## Problem details
A word-for-word printout of the whole listing is needed.

(Beginning of The data)

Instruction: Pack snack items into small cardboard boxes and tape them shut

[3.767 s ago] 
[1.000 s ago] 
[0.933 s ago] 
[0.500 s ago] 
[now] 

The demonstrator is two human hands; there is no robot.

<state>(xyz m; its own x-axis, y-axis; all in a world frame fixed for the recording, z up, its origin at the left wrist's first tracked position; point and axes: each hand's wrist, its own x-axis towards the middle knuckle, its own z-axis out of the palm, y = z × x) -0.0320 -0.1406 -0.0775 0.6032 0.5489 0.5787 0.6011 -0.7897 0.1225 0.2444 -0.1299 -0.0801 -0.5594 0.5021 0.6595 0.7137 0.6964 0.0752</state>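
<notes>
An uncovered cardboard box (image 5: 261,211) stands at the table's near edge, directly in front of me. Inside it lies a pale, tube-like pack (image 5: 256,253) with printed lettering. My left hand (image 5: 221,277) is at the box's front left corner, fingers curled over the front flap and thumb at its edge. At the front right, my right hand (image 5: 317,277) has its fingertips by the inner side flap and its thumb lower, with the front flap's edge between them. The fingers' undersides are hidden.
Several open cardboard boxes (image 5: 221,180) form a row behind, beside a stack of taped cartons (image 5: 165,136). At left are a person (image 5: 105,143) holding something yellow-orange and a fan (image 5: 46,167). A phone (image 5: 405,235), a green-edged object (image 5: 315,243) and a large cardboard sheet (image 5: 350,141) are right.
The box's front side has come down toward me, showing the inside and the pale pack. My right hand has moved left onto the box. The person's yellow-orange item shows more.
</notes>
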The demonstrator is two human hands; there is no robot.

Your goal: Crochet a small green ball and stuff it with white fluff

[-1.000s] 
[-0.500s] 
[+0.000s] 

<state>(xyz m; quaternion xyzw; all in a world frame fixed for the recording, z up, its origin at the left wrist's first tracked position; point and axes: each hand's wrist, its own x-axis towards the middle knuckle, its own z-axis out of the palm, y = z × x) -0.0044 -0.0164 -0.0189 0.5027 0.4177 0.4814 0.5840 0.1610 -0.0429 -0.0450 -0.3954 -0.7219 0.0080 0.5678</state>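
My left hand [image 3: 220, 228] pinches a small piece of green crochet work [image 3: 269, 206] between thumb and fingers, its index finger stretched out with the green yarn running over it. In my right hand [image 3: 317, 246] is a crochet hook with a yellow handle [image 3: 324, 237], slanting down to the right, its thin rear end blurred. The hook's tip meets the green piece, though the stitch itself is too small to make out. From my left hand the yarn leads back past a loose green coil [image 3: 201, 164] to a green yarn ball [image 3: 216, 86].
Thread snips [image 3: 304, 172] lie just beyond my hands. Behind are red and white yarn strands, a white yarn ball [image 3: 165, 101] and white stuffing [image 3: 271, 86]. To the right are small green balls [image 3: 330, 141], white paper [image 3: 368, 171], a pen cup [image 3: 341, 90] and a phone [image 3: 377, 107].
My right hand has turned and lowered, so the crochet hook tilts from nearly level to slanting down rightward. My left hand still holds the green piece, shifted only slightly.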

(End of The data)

## Output for this exercise
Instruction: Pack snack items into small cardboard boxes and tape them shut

[3.767 s ago] 
[1.000 s ago] 
[0.933 s ago] 
[0.500 s ago] 
[now] 

The demonstrator is two human hands; there is no robot.

<state>(xyz m; its own x-axis, y-axis; all in a world frame fixed for the recording, z up, its origin at the left wrist's first tracked position; point and axes: each hand's wrist, its own x-axis towards the middle knuckle, its own z-axis out of the palm, y = z × x) -0.0320 -0.1406 -0.0775 0.6032 0.5489 0.5787 0.6011 -0.7897 0.1225 0.2444 -0.1299 -0.0801 -0.5594 0.5021 0.6595 0.7137 0.6964 0.0752</state>
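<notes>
An uncovered cardboard box (image 5: 261,211) stands at the table's near edge, directly in front of me. Inside it lies a pale, tube-like pack (image 5: 256,253) with printed lettering. My left hand (image 5: 221,277) is at the box's front left corner, fingers curled over the front flap and thumb at its edge. At the front right, my right hand (image 5: 317,277) has its fingertips by the inner side flap and its thumb lower, with the front flap's edge between them. The fingers' undersides are hidden.
Several open cardboard boxes (image 5: 221,180) form a row behind, beside a stack of taped cartons (image 5: 165,136). At left are a person (image 5: 105,143) holding something yellow-orange and a fan (image 5: 46,167). A phone (image 5: 405,235), a green-edged object (image 5: 315,243) and a large cardboard sheet (image 5: 350,141) are right.
The box's front side has come down toward me, showing the inside and the pale pack. My right hand has moved left onto the box. The person's yellow-orange item shows more.
</notes>
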The demonstrator is two human hands; there is no robot.

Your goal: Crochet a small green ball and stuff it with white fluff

[-1.000s] 
[-0.500s] 
[+0.000s] 

<state>(xyz m; quaternion xyzw; all in a world frame fixed for the recording, z up, its origin at the left wrist's first tracked position; point and axes: each hand's wrist, its own x-axis towards the middle knuckle, its own z-axis out of the palm, y = z × x) -0.0044 -0.0164 -0.0189 0.5027 0.4177 0.4814 0.5840 0.1610 -0.0429 -0.0450 -0.3954 -0.7219 0.0080 0.5678</state>
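My left hand [image 3: 220, 228] pinches a small piece of green crochet work [image 3: 269, 206] between thumb and fingers, its index finger stretched out with the green yarn running over it. In my right hand [image 3: 317, 246] is a crochet hook with a yellow handle [image 3: 324, 237], slanting down to the right, its thin rear end blurred. The hook's tip meets the green piece, though the stitch itself is too small to make out. From my left hand the yarn leads back past a loose green coil [image 3: 201, 164] to a green yarn ball [image 3: 216, 86].
Thread snips [image 3: 304, 172] lie just beyond my hands. Behind are red and white yarn strands, a white yarn ball [image 3: 165, 101] and white stuffing [image 3: 271, 86]. To the right are small green balls [image 3: 330, 141], white paper [image 3: 368, 171], a pen cup [image 3: 341, 90] and a phone [image 3: 377, 107].
My right hand has turned and lowered, so the crochet hook tilts from nearly level to slanting down rightward. My left hand still holds the green piece, shifted only slightly.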

The response is now complete.